Just over two years ago, in January 2015, a sovereign debenture of K3.67 trillion with a 7-9 voucher was launched in Myanmar. In September 2016, a K1.2 trillion loan with a yield of 8.6% to 9.6% followed.

On 25 July this year, the first Kanbawza and Yoma Banks entered into a bond exchange deal. In the case of an interbank loan, one institution borrows sovereign bonds to another and undertakes to buy them back one or more days later at a fixed price.

However, so far bonds have only been traded between banks. Talks are now also under way to make state treasures available for official stock market dealing on the Yangon Stock Exchanges (YSX), as the Myanmar Times sees it. Earlier today, U Thet Tun Oo, YSX Sr. Executives, said that talks are taking place between the YSX, the Central Bank of Myanmar (CBM) and the Budget Department to enable stock market dealing in sovereign bonds.

The Myanmar Companies Act, which was presented to Amyotha Hluttaw for regulatory clearance on July 20, is one of the most expected. It will supersede the current 1914 law requiring businesses to obtain the consent of the president to amend their name and the judicial consent to amend their commercial goals. The new Myanmar Companies Act allows foreign investors to participate directly in domestic businesses and trades in YSX stocks.

Lower parliaments have also drawn up bills to safeguard companies and promote innovations, while bills to set up an office to make it easier to trade bonds and to promote lending to a greater number of companies are in preparation. It is anticipated that the first loan office in Myanmar will open after having received the appropriate licences from CBM within the next 12 moths, as International Finance Corporation announced this past moth.

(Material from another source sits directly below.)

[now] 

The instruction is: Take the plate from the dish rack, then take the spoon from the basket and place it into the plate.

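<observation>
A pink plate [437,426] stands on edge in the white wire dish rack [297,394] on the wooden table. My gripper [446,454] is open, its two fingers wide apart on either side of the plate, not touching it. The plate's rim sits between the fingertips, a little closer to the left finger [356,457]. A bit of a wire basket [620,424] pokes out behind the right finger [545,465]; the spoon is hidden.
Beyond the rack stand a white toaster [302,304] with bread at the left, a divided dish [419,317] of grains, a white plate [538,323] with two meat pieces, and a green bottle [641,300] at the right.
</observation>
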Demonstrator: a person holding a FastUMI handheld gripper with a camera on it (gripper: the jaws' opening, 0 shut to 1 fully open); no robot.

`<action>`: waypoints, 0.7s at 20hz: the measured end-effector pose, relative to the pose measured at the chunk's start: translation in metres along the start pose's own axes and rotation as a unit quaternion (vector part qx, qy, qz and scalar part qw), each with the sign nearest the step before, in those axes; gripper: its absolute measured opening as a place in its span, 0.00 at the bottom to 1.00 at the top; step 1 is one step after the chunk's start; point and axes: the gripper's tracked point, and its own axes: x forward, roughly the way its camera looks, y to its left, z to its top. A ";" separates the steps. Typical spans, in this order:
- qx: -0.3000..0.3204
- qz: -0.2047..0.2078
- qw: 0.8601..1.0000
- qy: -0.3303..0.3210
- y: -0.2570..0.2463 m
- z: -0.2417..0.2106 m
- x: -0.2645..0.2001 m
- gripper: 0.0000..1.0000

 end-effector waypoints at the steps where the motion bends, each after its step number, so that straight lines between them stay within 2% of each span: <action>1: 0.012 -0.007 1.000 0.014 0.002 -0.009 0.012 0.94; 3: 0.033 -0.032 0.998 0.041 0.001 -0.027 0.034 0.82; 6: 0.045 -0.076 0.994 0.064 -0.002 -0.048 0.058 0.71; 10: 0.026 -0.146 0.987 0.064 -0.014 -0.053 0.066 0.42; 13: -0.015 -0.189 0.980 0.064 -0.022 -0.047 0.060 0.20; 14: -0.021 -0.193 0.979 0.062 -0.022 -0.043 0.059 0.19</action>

Whilst these are all moves in the right directions, the more urgent issue for many companies and prospective investment opportunities in Myanmar is when the new legislation will come into force. -Cheah Swee Gim, head of the Kelvin Chia Partnership said that the New Companies Act could be passed at the next parliamentary session, possibly as early as September or October.

The Ministry of Planning and Finance in March adopted the definitive Myanmar Investment Rules, published under the Myanmar Investment Act 2016. The new Act does not provide for the need for additional approvals for investment with regulatory approvals from the Myanmar Investment Commission, while granting fiscal incentives for investment in subsidized industries such as infrastructures, health care and education.

Myanmar's interest rate is one of the highest in the area at 13%. Whilst high interest is discouraging businesses from borrowing, BCM also forbids banking institutions from reducing their interest rate below the rate of rate of inflation. The high rate of domestic headline price increases is due to the high amount of funds that are being squeezed by the Federal Banking Commission (CBM) to finance the budget deficits.

It is the government's aim to progressively decrease its dependence on the BCM to finance the budget deficits. By 2019-20, the goal is no recurring expenditure of the federal budget will be financed by the Federal Reserve, said Sean Turnell, economic adviser to the federal administration. In this financial year, the Governement failed to meet its objective of cutting the ECB's budget deficits to 40% of the overall budget budget deficit.

"This was because the level of funding borrowed by retail banking was still below target at this early phase in the Treasury Bill and Debt markets," said AMRO's economics team. But they also said that better budgeting and the incorporation of external finance into the finance system should put the administration on the right track in the coming years.